Raw data:
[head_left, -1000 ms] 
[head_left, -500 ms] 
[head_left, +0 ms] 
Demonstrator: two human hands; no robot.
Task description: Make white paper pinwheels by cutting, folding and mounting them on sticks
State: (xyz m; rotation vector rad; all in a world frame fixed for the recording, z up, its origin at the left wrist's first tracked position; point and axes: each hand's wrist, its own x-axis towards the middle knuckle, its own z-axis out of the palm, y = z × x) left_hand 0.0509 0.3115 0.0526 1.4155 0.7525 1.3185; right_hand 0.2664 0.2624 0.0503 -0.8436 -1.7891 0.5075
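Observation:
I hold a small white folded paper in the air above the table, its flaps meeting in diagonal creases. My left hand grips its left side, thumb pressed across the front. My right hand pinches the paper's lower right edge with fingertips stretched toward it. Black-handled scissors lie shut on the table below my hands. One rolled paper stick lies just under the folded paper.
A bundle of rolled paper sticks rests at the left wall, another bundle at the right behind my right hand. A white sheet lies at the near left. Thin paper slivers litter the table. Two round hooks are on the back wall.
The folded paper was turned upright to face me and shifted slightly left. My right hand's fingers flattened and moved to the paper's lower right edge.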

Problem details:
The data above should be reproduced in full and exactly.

Finished task:
[head_left, -1000 ms] 
[head_left, -500 ms] 
[head_left, +0 ms] 
Demonstrator: two human hands; no robot.
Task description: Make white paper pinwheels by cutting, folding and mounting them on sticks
State: (xyz m; rotation vector rad; all in a world frame fixed for the recording, z up, its origin at the left wrist's first tracked position; point and axes: each hand's wrist, its own x-axis towards the middle knuckle, its own z-axis out of the palm, y = z × x) left_hand 0.0509 0.3115 0.0526 1.4155 0.7525 1.3185; right_hand 0.2664 0.2624 0.0503 -0.8436 -1.7891 0.5075
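Observation:
I hold a small white folded paper in the air above the table, its flaps meeting in diagonal creases. My left hand grips its left side, thumb pressed across the front. My right hand pinches the paper's lower right edge with fingertips stretched toward it. Black-handled scissors lie shut on the table below my hands. One rolled paper stick lies just under the folded paper.
A bundle of rolled paper sticks rests at the left wall, another bundle at the right behind my right hand. A white sheet lies at the near left. Thin paper slivers litter the table. Two round hooks are on the back wall.
The folded paper was turned upright to face me and shifted slightly left. My right hand's fingers flattened and moved to the paper's lower right edge.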

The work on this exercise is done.